Monday, May 16, 2005


Most of us know how to use irony, even if many confuse it with sarcasm. But I used to think only a certain kind of postmodernist knew how to use 'irony' in ever-expanding quotation marks. An irony that is reflexive, perpetuating itself in ever expanding circles of mockery. Now, news arrives that Jack Straw is a grey Kierkegaard, without the wit or moral seriousness. For lo, in today's Guardian , his comments on Uzbekistan are reported. Replying to a question about whether Britain would support an opposition movement in Uzbekistan (notice, not even invade or anything!), Straw said:

"It's for the people to decide on a change of regime, not outsiders."
I'm glad he finally got that straight.

Meanwhile, Craig Murray, who displays a sense of humour, outrage, political nous and moral seriousness that evades his former paymasters, writes in The Guardian this morning of the oppressive regime in Uzbekistan, of the support it gets from the US (both diplomatic and financial), and of the means of dismissal already being deployed - they're "Islamic terrorists" says Scott McLennan.

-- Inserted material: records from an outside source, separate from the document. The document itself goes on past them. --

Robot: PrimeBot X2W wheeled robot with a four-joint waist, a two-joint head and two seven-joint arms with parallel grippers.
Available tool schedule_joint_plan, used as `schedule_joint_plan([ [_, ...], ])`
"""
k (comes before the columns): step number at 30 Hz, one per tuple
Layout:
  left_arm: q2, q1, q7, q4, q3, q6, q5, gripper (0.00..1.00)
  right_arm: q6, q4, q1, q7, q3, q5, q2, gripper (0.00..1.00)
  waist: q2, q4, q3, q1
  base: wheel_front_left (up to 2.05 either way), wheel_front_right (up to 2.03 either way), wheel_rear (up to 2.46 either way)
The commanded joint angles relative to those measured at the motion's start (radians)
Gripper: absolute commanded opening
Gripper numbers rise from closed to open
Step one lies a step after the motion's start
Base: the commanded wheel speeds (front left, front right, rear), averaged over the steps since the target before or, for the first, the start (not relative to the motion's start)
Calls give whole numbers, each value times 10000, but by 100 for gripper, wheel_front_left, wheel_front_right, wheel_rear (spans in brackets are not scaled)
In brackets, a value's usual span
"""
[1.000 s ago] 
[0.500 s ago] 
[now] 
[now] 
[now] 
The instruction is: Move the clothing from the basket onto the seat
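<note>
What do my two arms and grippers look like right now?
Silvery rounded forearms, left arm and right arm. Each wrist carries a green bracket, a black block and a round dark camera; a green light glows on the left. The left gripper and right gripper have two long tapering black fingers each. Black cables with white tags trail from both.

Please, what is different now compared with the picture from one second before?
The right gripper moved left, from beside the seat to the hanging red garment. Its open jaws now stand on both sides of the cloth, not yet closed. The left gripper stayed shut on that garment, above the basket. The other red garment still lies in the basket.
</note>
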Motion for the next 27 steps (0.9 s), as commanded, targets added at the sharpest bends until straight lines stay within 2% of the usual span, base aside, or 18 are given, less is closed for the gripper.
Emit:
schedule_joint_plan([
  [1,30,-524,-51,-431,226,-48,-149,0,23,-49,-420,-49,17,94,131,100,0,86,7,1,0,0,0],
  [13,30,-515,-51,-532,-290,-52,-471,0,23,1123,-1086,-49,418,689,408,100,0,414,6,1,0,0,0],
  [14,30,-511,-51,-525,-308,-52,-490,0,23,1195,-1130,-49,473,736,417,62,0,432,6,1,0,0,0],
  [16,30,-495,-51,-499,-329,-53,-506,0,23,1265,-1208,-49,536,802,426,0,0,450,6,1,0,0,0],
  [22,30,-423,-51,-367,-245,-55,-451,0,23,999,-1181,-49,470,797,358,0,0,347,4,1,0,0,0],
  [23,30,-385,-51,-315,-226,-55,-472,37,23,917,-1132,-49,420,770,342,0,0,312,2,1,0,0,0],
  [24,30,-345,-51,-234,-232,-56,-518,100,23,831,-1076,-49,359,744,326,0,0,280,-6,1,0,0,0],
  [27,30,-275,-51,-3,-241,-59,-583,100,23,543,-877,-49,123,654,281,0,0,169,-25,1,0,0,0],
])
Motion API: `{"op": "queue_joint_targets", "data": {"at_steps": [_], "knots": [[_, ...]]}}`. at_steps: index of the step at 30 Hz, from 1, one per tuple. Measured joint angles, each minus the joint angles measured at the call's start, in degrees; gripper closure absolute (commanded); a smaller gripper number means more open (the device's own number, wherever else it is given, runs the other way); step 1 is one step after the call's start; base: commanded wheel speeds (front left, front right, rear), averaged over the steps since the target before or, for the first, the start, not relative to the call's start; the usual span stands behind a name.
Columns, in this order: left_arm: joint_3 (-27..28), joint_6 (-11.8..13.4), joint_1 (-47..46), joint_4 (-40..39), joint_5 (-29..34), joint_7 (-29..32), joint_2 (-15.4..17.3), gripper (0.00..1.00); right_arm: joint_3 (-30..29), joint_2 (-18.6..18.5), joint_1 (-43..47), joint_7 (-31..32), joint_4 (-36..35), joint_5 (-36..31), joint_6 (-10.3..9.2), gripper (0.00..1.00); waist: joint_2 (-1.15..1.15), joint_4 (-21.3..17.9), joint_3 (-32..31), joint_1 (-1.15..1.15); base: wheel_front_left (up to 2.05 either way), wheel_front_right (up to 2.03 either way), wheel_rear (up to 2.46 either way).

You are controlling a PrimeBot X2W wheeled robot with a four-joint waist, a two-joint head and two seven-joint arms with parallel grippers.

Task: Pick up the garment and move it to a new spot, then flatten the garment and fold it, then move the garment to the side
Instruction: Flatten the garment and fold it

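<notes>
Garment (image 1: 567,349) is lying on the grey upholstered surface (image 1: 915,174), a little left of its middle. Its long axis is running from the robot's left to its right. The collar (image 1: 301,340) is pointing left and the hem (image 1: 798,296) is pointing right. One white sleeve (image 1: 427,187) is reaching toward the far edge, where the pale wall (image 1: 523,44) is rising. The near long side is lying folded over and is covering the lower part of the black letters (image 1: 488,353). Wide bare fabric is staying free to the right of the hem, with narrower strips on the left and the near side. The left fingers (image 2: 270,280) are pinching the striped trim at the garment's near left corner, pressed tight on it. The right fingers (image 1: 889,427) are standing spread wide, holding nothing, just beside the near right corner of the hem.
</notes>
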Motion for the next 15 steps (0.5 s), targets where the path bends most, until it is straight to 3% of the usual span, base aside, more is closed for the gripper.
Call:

Unto which: "I travelled to Andijan a year ago to meet the opposition leaders, and kept in touch. I can give you a direct assurance that they are - or in many cases were - in no sense Islamist militants. They died an unwanted embarrassment to US foreign policy. We will doubtless hear some pious hypocrisies from Jack Straw. But when I was seeking funding to support the proto-democrats, the Foreign Office turned me down flat."

Pious hypocrisies? From Jack Straw? See above.